The power to change locations with: Michael Jackson, Elvis, Hitler, Stalin, and many more, simply by jumping up and down 3 times.

The power to walk through floors and fall through walls

The power to not talk but only when nobody is around five feet of you

the power to distinguish gays from not gays..

The power to be millionaire, but only when you have a million dollars.

A power level of under 9000.

The power to make instruments taste mayonnaise.

The power to be Chuck Norris

The ability to die, when you say: "death powers activate!" . You can only do it once though.

The Power to enjoy Justin Beiber's music....

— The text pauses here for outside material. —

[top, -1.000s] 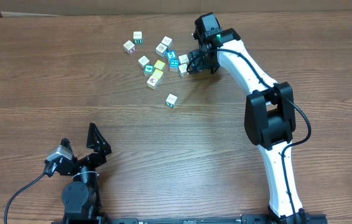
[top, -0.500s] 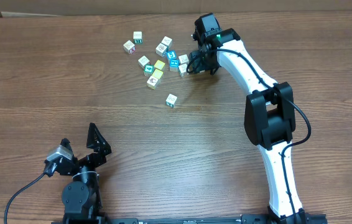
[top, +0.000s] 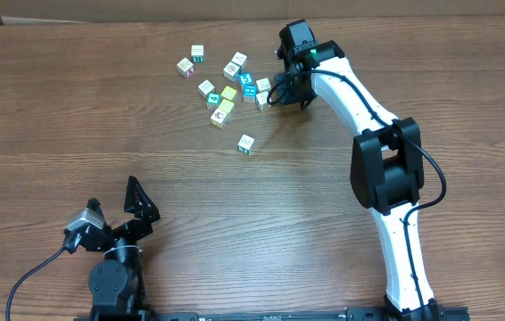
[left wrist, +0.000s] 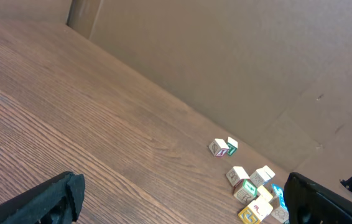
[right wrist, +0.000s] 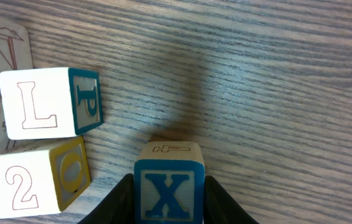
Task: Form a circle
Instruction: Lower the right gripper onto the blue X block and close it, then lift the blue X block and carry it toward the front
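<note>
- Right now our right gripper (right wrist: 168,204) is clamped on a block with a blue X (right wrist: 167,185), with one finger pressed against each side of it.
- We find the small ring of blocks (top: 251,90) at the far side of the table (top: 74,134). It has two blue faces and two white faces packed tight, and it sits just beside the right gripper.
- From the right wrist we see the L block (right wrist: 36,102) and the 2 block (right wrist: 33,183) touching each other. The 2 block lies just beside the X block, and a thin strip of wood shows between them.
- We also see a looser scatter of white, yellow and teal blocks (top: 226,105) spreading away from the ring. One lone block (top: 246,144) lies apart from the rest.
- Our left gripper (left wrist: 179,193) hangs wide open, grasping nothing, at the near edge of the table and well apart from every block.
</note>
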Robot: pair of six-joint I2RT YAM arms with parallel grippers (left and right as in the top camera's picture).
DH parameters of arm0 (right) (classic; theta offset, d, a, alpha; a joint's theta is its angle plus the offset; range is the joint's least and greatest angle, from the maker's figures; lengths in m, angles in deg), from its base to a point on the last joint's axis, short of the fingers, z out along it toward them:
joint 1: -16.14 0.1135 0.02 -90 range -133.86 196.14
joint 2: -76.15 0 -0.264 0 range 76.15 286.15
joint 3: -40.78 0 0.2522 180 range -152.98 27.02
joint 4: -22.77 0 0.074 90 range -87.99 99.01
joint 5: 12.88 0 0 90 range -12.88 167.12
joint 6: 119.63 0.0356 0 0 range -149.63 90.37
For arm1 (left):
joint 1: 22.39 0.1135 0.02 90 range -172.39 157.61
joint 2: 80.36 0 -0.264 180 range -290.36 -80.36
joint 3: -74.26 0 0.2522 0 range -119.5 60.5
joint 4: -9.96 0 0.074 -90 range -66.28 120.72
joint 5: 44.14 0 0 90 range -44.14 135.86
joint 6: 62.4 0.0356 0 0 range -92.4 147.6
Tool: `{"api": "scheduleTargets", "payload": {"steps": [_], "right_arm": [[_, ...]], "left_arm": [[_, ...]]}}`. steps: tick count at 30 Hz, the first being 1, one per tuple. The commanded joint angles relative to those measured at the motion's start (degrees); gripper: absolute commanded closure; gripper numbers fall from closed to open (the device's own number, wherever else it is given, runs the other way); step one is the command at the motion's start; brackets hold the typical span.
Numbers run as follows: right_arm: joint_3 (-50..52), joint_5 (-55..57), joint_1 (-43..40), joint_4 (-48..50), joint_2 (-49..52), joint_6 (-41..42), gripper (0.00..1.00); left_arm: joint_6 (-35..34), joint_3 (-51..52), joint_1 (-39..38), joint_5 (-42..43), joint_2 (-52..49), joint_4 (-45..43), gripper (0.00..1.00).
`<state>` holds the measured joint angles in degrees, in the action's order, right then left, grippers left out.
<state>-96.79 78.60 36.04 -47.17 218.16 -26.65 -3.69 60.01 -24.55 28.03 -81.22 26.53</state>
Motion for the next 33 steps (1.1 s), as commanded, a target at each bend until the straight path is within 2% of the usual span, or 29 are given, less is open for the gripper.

The ability to kill oxygen in a radius around you

The power to survive extreme temperatures, for extremely short amounts of time.

The power to become THE APOCALYPSE But you are NOT FIT TO SURVIVE....

The power to never be tired, but only when rowing a boat.

The power to enhance your enemy's strength

The power to change your position whenever you want. (I don't mean teleport I mean you can lay down while sitting or stand up while laying down)

BULLET ATTRACTION.

The ability to type with your penis on your smart phone during a video chat.

penis

to make asians smart

The power of walk on the water if it is frozen.

The power to turn a rock into a slightly bigger rock

The power to turn everything you touch into a crying, hungry baby.

The ability to evolve into magickarp

Pointless Super Powers

A pointless super power is a supernatural ability that has no practical value. The humor is in the fact that you would be better of without that special ability. Enjoy this funny collection of pointless superpowers and write you own!